1736-11-07, de Frederick II, king of Prussia à Voltaire [François Marie Arouet].

Je suis infiniment sensible à l'honneur que vous me faites de placer mon nom à la tête du bel ouvrage que vous venez de m'envoyer.
La matière qu'il renferme et la façon dont vous le tournez, m'est si avantageuse que je suis obligé d'avouer que l'on ne peut mieux confier le soin de sa renommée qu'entre vos mains. Le devoir d'un roi sage est éclairé, le code du pape et des sept cardinaux, et l'histoire de la pédante érudition du roi Jacques d'Angletaire, sont certes des traits de maître. Sans que je m'entende à l'anatomie du reste de cette ouvrage, qui est une des pièces les plus achevées que j'aie vu de ma vie, je vous en fais mille remerciements, me trouvant heureux de l'avoir occasionné.
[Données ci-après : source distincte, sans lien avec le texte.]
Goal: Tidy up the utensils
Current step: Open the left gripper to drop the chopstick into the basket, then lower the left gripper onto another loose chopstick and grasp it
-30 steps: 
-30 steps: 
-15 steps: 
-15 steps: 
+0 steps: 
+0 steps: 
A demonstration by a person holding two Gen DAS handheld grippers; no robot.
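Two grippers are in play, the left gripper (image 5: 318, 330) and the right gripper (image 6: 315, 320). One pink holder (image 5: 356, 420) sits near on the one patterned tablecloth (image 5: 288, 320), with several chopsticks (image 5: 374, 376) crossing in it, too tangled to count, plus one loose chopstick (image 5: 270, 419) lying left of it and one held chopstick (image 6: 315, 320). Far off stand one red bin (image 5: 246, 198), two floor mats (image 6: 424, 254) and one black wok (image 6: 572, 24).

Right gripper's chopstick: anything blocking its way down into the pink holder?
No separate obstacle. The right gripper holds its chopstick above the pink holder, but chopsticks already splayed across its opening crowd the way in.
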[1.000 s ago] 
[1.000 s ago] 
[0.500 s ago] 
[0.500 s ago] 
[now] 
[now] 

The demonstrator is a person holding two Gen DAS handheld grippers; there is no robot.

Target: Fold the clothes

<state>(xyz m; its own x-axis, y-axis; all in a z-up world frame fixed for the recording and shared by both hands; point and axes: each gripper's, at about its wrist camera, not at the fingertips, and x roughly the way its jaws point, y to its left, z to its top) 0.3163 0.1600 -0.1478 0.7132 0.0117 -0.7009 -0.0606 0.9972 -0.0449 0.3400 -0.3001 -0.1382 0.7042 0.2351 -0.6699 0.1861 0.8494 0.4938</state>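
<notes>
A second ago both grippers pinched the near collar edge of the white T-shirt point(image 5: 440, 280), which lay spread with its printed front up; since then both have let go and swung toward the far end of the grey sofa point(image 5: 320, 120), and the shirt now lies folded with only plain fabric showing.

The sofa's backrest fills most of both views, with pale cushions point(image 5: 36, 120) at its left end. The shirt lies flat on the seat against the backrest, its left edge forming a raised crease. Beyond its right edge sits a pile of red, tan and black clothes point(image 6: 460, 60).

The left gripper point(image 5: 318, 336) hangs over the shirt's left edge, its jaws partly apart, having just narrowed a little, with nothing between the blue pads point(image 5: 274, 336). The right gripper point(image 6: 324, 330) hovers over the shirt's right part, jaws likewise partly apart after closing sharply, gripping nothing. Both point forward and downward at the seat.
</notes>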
Je souhaiterais, monsieur, de pouvoir vous témoigner ma reconnaissance par une épître en vers, qui fût digne de vous être présentée, mais comme les étoiles se cachent en la présence du soleil, dont la brillante lumière efface et ternit leur faible lueur, ainsi je sais imposer silence à ma verve novice et désavouée des muses, quand il s'agit de vous écrire. Je sais que vos ouvrages n'ont aucun prix, ils portent en eux leur récompense qui est l'immortalité. J'espère cependant que vous voudrez bien accepter, comme une marque de mon souvenir, le buste de Socrate que je vous envoie en faveur de ce qu'il fut le plus grand homme de la Grèce, et le maître qui forma Alcibiade. Faisant abstraction de ce que la calomnie le noircit, je pourrais le mettre en parallèle avec vous. Mais craignant de blesser votre modestie, si je vous disais là dessus le tiers de ce que je pense, je me contenterais de le dire à toute la terre qui me servira d'organe pour faire parvenir jusques à vous, les sentiments d'estime et d'admiration avec lesquels je suis à jamais

monsieur

votre très affectionné ami

Frederic P. R.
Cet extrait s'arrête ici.